BMW R 12 G/S und Moto Guzzi V85 TT im Test: Retro-Adventure Bikes im Fahrdynamik-Vergleich

BMW R 12 G/S und Moto Guzzi V85 TT im Test
Retro-Adventure Bikes im Fahrdynamik-Vergleich

Veröffentlicht am 27.07.2025

Entgegen aller anderen Bikes, die wir für MOTORRAD 17/2025 im Vergleich zur neuen BMW R 12 G/S getestet haben (Ducati DesertX, Honda Africa Twin 1100L, Triumph Scrambler 1200 XE) rollt die Moto Guzzi V85 TT vorn auf 19-Zoll-Rädern. Und das, obwohl das Kürzel "TT" für "Tutto Terreno", also "jedes Terrain", steht – ein Versprechen, das Mandello eher in Richtung befestigter Straßen und gemäßigter Unwegsamkeit interpretiert.

Moto Guzzi V85 TT mit V-Twin und Kardan

Prägend für die Moto Guzzi V85 TT: klassische Guzzi-Attribute. Etwa der quer eingebaute, luft-/ölgekühlte 90-Grad-V-Twin mit 853 Kubik, gekoppelt an den obligatorischen Kardanantrieb. Abgesehen von Hubraum und Zylinderlayout scheint man sich in München und Mandello relativ einig.
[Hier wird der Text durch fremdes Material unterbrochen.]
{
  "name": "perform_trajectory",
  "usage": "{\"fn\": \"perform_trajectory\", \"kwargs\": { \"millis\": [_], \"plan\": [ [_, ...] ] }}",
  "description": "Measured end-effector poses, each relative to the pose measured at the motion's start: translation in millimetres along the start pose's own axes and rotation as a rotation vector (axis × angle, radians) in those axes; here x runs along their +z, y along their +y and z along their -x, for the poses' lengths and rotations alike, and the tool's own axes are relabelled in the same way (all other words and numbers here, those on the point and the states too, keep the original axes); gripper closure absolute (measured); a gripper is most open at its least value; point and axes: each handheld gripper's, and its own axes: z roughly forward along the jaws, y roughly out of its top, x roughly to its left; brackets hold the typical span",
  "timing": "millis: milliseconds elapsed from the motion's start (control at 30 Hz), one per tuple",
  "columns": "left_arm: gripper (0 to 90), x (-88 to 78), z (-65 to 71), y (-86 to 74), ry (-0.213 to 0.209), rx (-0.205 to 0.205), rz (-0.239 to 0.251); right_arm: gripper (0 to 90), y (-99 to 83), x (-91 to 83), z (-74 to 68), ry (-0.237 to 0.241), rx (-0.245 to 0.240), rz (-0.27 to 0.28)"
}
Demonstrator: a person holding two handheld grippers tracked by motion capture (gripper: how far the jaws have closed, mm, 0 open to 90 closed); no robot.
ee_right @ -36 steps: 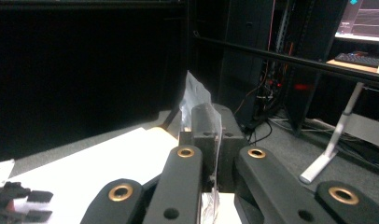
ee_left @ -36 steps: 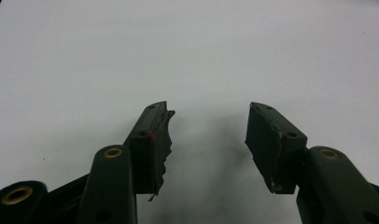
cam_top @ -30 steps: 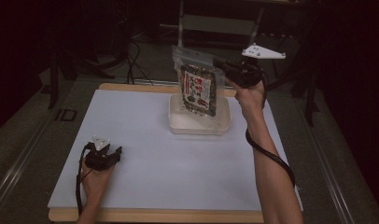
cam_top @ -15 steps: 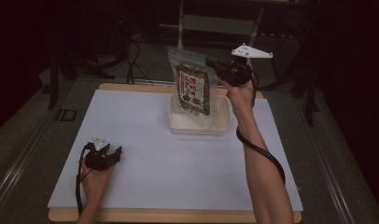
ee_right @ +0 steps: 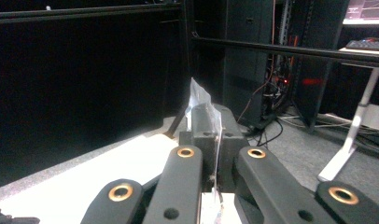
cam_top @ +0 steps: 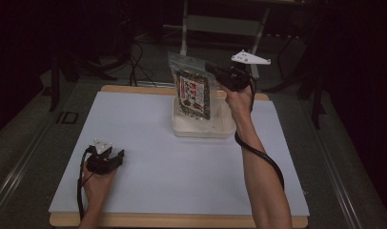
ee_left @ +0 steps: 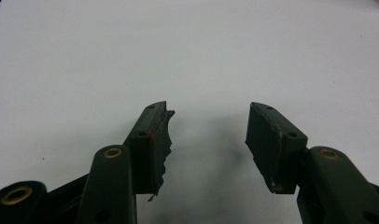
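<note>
A clear snack bag (cam_top: 193, 90) with a dark, red-labelled front hangs upright, its lower end in the white tray (cam_top: 201, 130) at the back of the table. My right gripper (cam_top: 211, 69) is shut on the bag's upper right edge. In the right gripper view the jaws stand together with the thin clear edge of the bag (ee_right: 199, 103) pinched between them. My left gripper (cam_top: 116, 155) rests on the white mat at the front left. Its jaws stand apart in the left gripper view, with bare mat between the fingertips (ee_left: 155, 126).
A white mat (cam_top: 148, 162) covers the wooden table top (cam_top: 134, 88). Dark stands, cables and a metal frame (cam_top: 220, 24) lie behind the table's far edge. A black cable (cam_top: 258, 155) trails along the right forearm.
The right gripper has carried the bag left and down, so that its lower end now sits in the tray. The left gripper has stayed put.
</note>
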Motion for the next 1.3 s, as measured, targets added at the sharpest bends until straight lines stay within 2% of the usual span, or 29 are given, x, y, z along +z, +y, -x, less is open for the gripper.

Trotzdem trennt die beiden Charmebolzen vor allem ihr Anspruch an die Fahrdynamik – angefangen beim Leistungsgewicht: Drei Kilo pro PS schleppt die Moto Guzzi V85 TT mit sich herum, bei der BMW R 12 G/S sind es weniger als zweieinviertel.
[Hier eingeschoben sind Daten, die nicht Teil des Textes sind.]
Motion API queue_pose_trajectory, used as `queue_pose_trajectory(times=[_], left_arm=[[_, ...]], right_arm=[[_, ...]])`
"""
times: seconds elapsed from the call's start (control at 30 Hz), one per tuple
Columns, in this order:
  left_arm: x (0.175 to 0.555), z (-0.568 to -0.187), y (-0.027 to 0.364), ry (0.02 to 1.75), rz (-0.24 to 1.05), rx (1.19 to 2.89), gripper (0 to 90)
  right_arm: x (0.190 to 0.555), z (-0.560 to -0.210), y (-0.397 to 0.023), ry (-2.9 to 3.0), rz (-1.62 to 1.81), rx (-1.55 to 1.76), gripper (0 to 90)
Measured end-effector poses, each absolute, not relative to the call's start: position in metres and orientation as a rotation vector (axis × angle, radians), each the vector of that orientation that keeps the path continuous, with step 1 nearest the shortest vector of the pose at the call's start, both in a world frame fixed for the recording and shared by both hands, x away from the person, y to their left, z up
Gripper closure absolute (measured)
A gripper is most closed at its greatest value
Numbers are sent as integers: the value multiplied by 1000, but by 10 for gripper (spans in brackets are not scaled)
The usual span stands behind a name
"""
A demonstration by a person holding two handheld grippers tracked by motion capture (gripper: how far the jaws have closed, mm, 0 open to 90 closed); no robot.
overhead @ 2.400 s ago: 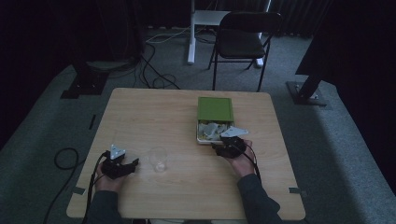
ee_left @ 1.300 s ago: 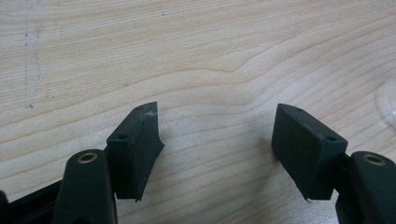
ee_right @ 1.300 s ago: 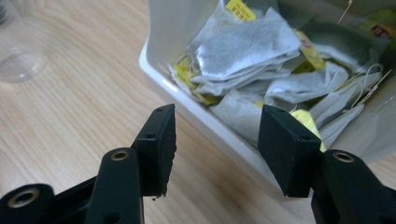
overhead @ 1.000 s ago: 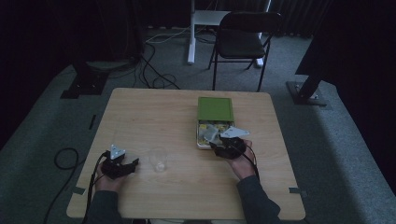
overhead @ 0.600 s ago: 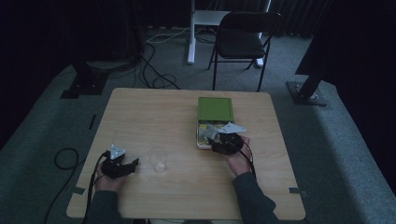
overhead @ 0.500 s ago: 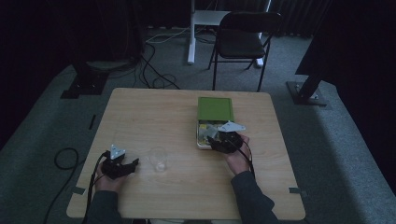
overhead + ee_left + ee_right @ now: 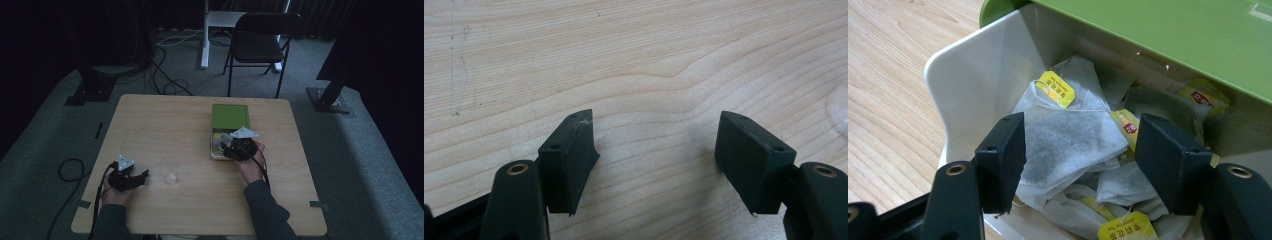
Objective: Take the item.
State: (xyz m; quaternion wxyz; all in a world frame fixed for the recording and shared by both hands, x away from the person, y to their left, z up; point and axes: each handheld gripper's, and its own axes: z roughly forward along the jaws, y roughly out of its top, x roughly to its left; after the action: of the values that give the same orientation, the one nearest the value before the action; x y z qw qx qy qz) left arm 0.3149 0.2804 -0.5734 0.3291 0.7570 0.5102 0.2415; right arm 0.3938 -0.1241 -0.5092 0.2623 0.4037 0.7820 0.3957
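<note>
Paper teabags [image 7: 1068,135] heaped in white box [image 7: 973,75] on counter [image 7: 165,120], right tongs [image 7: 1078,160] moved over them, just widening, nothing gripped, poised to pick; left tongs [image 7: 664,150] apart, idle beside glass [image 7: 170,171].

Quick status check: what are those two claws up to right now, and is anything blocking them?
Right claw open over the box, jaws just widening, straddling a tea bag, not pinching. Left claw open above bare table. Green lid covers the box's far part.

Table [image 7: 634,60] – pale wood grain, smooth, matt. Box [image 7: 973,75] – glossy white plastic; lid [image 7: 1168,35] – matt green. Tea bags [image 7: 1068,140] – porous paper, yellow paper tags. Cup [image 7: 170,171] – clear plastic.
</note>
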Motion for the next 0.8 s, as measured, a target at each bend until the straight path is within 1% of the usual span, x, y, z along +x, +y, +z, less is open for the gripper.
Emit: queue_pose_trajectory(times=[0.5,0.8], left_arm=[[315,-573,280,1335,632,1981,335],[315,-573,280,1335,632,1981,335]], right_arm=[[396,-513,-114,2099,1044,1090,354],[398,-519,-108,2107,980,1067,333]])
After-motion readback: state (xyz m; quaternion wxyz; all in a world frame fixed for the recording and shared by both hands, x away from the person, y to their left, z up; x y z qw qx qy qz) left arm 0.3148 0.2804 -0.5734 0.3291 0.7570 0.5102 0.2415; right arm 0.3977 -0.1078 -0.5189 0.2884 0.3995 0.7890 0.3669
Für zügiges Vorankommen reicht’s locker

Dennoch: Langeweile kommt auch auf der Moto Guzzi V85 TT nicht auf. Auch, weil das seit der letzten Modellpflege mit variabler Ventilsteuerung bedachte Triebwerk untenrum nun spritziger agiert. Für zügiges Vorankommen reicht’s locker – nur im direkten Vergleich fehlt’s motorisch etwas.

Dem Unterhaltungsfaktor auf kurvigen Vogesen-Pisten tut das kaum Abbruch. Denn die leichtfüßige, handliche Moto Guzzi V85 TT glänzt im Winkelwerk mit ausgeprägter Agilität, fährt ausgewogen und gutmütig. Den Spagat zwischen Fahrwerkskomfort und praktikablem Gegenhalt beherrscht sie exzellent, fix baut sich Urvertrauen in die ab Werk aufgezogenen Michelin Anakee Adventure auf. So geraten die Extra-Kilos rasch in Vergessenheit.
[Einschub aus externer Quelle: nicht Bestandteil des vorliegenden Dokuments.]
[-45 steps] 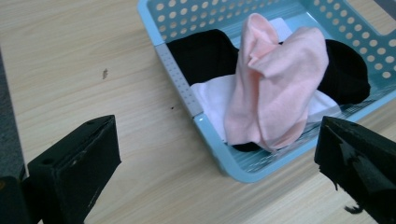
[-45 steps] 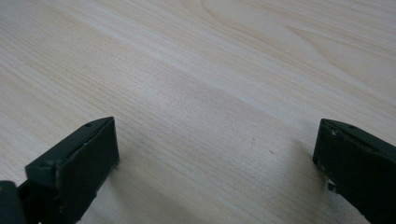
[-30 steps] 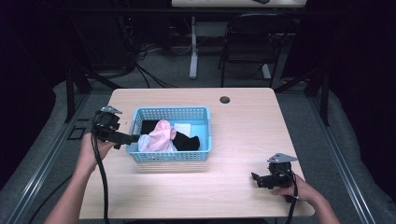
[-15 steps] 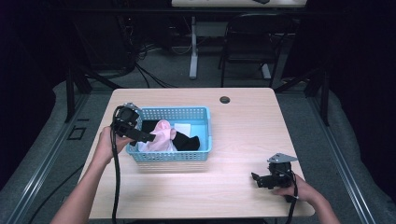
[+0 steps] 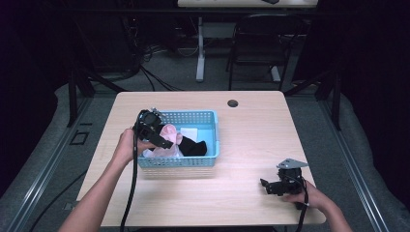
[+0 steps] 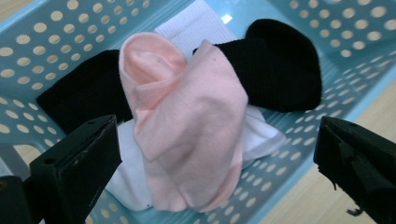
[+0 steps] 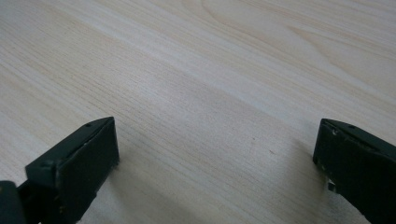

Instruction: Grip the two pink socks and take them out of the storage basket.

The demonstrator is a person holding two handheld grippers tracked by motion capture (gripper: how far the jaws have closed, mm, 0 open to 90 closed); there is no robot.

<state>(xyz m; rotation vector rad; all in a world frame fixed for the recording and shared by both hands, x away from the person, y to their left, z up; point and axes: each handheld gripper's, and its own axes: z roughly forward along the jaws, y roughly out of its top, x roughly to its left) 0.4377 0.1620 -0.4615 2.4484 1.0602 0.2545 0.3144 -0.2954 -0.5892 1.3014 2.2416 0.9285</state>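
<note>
Socks (image 5: 169, 137) lie piled in the basket (image 5: 212, 130) (left of centre) on the table (image 5: 251, 130).

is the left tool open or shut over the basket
Open: the left tool has its jaws wide apart, either side of the pink sock in the basket.

The left gripper (image 5: 164, 141) moves from outside the left wall of the blue basket (image 5: 212, 126) to above its left half, over a second. Its wide-spread jaws now hang over the pink sock (image 6: 187, 126) lying on the black and white socks. The left hand (image 5: 126, 146) and forearm follow it inward, and the hand now sits at the basket's left wall.
</note>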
BMW R 12 G/S auf Stollen kann mithalten

Kann die BMW R 12 G/S trotz Gelände-Trimm mithalten? Aber hallo. Trotz schottergieriger Stollen klappt die BMW fast wie von selbst in tiefe Schräglagen, wechselt leichtfüßig tänzelnd die Richtung. Beeindruckend, was da geht. Während die Guzzi schon lange die Rasten schleifen lässt, ist auf der BMW R 12 G/S noch lange nicht Feierabend. Nachteile durch die 21- und 18-Zoll-Räder lassen sich jedenfalls kaum feststellen – allenfalls bei der Fahrstabilität. In dieser Hinsicht vermittelt die Moto Guzzi V85 TT mehr Vertrauen.

Stichwort Vertrauen: Genau wie die BMW R 12 G/S verfügt auch die ganze 7900 Euro günstigere V85 dank IMU über schräglagenabhängiges ABS und Traktionskontrolle. Dazu kommen Gepäckbrücke, optionaler Hauptständer, echter Windschutz und mehr Sitzkomfort – Retro bedeutet in Mandello auch Alltag. Während die BMW R 12 G/S einfach nur spielen will.